__REQUIREMENT__:
Return the lines beginning at the one that contains "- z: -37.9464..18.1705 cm" and running to the end of the records, exactly and with nothing else. Omit pictures.

__Items listed in a dataset__:
########

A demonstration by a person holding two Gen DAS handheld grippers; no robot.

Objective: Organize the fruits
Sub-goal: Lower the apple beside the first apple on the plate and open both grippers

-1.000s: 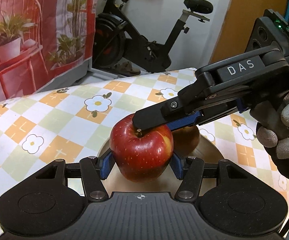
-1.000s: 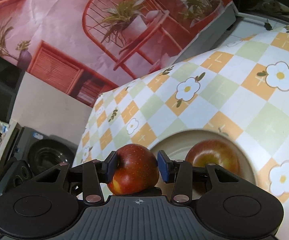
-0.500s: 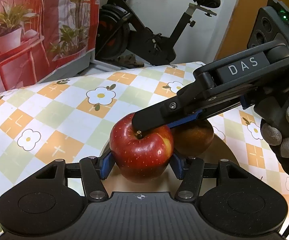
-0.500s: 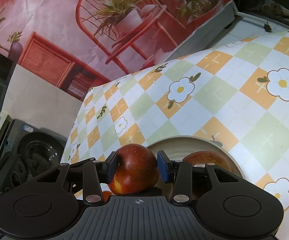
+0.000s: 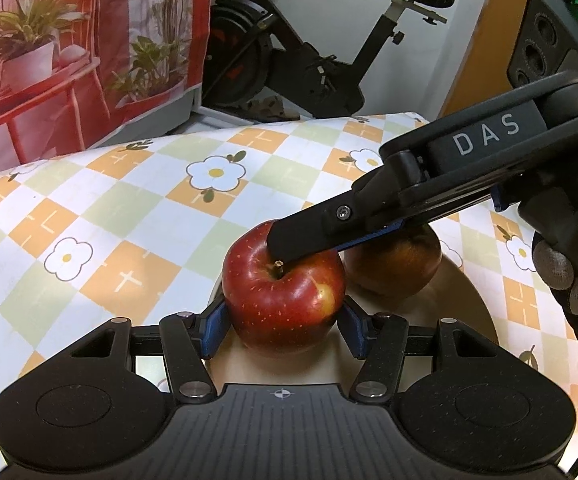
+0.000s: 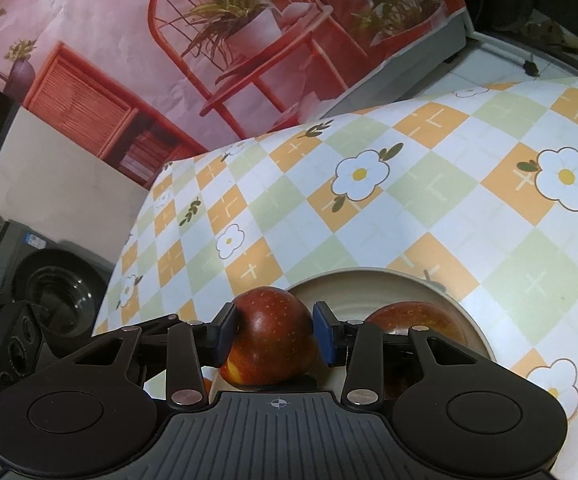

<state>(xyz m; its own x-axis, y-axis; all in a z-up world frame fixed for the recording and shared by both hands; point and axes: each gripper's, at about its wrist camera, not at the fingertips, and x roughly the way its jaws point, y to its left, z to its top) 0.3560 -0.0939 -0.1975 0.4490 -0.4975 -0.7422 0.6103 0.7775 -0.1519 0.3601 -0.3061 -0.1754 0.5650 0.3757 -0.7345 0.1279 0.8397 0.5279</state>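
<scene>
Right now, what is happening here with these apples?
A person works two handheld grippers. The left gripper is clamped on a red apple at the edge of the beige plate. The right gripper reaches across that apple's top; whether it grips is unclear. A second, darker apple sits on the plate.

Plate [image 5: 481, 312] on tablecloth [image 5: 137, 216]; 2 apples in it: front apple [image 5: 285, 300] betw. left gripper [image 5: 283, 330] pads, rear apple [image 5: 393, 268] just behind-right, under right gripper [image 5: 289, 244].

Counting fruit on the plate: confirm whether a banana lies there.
No: the left wrist view shows only two red apples on the beige plate, no banana.
</scene>
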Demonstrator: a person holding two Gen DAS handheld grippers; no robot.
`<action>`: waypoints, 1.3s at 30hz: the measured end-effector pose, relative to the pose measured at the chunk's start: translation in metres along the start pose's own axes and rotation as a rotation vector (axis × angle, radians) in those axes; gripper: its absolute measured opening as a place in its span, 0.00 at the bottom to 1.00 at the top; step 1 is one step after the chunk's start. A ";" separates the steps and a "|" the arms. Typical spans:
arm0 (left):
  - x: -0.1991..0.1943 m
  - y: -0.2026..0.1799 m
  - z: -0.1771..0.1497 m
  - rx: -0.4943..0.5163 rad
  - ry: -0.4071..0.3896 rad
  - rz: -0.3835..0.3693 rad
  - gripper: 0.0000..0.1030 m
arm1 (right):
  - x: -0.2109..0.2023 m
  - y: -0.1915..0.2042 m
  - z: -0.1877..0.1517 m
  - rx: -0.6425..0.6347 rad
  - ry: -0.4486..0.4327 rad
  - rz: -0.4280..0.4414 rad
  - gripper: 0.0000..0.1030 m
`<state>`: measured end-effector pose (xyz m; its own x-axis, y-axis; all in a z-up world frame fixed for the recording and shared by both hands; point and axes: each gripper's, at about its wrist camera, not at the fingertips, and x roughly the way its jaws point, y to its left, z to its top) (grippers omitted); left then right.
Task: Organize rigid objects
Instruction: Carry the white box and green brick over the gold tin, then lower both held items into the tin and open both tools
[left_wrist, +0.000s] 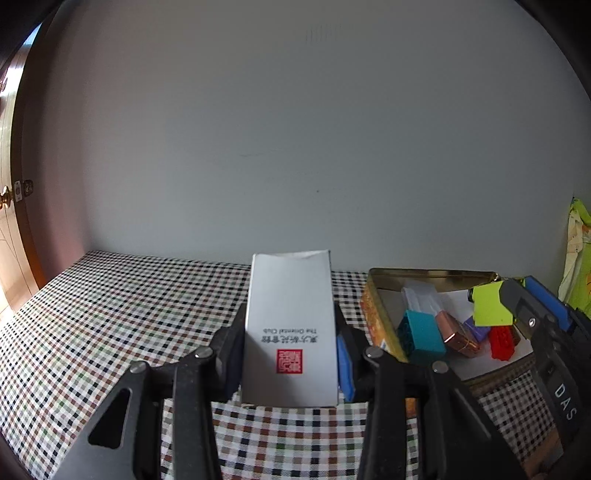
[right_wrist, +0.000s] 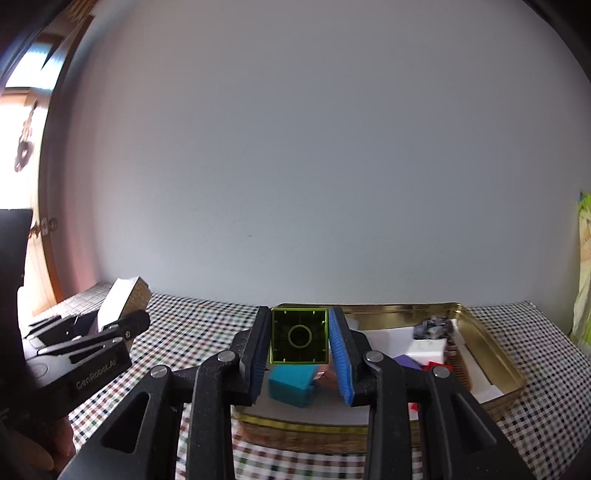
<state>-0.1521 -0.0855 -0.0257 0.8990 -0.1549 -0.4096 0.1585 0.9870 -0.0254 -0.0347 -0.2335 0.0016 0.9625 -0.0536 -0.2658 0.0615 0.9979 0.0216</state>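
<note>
The white box (left_wrist: 291, 328) stands squarely between the two fingers of the left claw (left_wrist: 290, 354), which is closed on its sides and has it held off the checked surface (left_wrist: 110, 314); its printed face with the red seal points toward the camera, upside down. In the right wrist view the same box (right_wrist: 120, 299) shows at far left, tilted, in the left claw (right_wrist: 107, 328).

The lime-green block (right_wrist: 299, 336) sits between the blue-padded fingers of the right claw (right_wrist: 300, 343), hollow underside toward the camera; both pads press its sides, so this claw is closed on it. It hangs over the near-left part of the gold tin (right_wrist: 491, 354). From the left wrist view the green block (left_wrist: 491, 304) is above the tin's (left_wrist: 376, 306) right side, gripped by the right claw (left_wrist: 506, 306).

Inside the tin lie a teal block (left_wrist: 421, 336), a copper-coloured block (left_wrist: 458, 334) just right of it, a purple piece (left_wrist: 476, 328), a red ridged piece (left_wrist: 500, 341) and a white packet (left_wrist: 421, 297) at the far side. The tin rests on the surface to the right of the white box, near it.
</note>
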 end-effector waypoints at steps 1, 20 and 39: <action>0.002 -0.006 0.001 0.009 -0.001 -0.006 0.38 | 0.000 -0.004 0.001 0.006 0.000 -0.008 0.33; 0.017 -0.095 0.021 0.084 -0.018 -0.102 0.38 | -0.004 -0.094 0.017 0.077 -0.071 -0.190 0.33; 0.083 -0.199 0.032 0.200 0.099 -0.135 0.38 | 0.045 -0.160 0.021 0.154 0.011 -0.308 0.33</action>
<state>-0.0957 -0.2962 -0.0254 0.8216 -0.2699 -0.5021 0.3606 0.9283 0.0911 0.0044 -0.3964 0.0063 0.8897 -0.3501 -0.2930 0.3887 0.9175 0.0838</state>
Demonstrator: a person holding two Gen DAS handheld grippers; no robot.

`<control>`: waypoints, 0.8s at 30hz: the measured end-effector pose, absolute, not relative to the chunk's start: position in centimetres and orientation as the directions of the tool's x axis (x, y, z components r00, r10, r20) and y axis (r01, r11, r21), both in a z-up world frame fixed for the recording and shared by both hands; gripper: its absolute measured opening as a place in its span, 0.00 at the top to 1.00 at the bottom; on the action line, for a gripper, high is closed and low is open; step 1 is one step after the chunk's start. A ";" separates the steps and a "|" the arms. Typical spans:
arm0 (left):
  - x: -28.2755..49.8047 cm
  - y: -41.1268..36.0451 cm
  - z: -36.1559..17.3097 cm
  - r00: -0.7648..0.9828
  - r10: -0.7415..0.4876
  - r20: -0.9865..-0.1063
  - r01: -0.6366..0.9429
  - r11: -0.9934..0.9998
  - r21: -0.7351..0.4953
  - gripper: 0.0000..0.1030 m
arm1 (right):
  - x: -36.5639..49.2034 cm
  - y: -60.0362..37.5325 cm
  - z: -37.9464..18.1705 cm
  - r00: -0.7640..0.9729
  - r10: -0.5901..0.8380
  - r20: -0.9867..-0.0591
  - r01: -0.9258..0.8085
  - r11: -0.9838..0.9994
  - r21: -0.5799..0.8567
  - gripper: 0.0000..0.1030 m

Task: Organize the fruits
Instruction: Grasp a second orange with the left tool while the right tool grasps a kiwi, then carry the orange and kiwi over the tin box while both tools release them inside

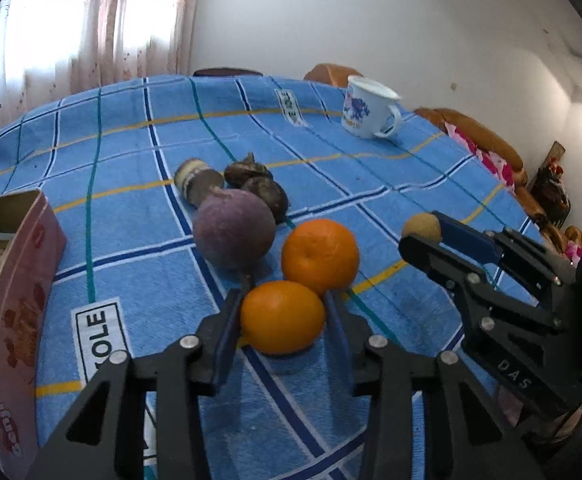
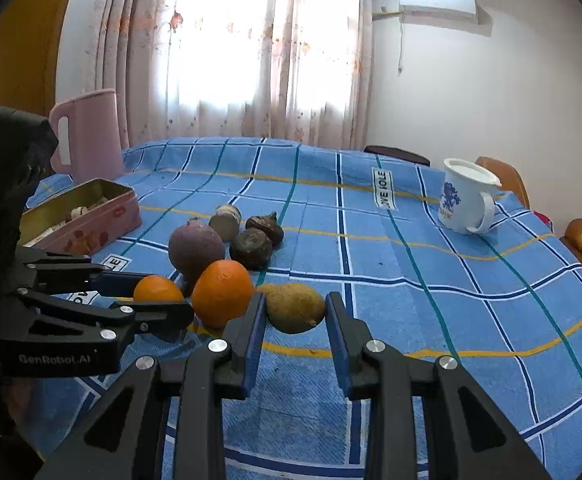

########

__RESULT OF THIS EXERCISE__:
  - z: -37.9464..18.1705 cm
  - r00: -0.7640..0.9729
  - r10: -0.5901..0.8380
  - r20: -0.9867..-0.0591
  - r01: -0.9258..0.8085
  - r11: -0.9838..0.9994
  - r21: -0.5799..0.8567
  - gripper: 0.0000..0.1030 m

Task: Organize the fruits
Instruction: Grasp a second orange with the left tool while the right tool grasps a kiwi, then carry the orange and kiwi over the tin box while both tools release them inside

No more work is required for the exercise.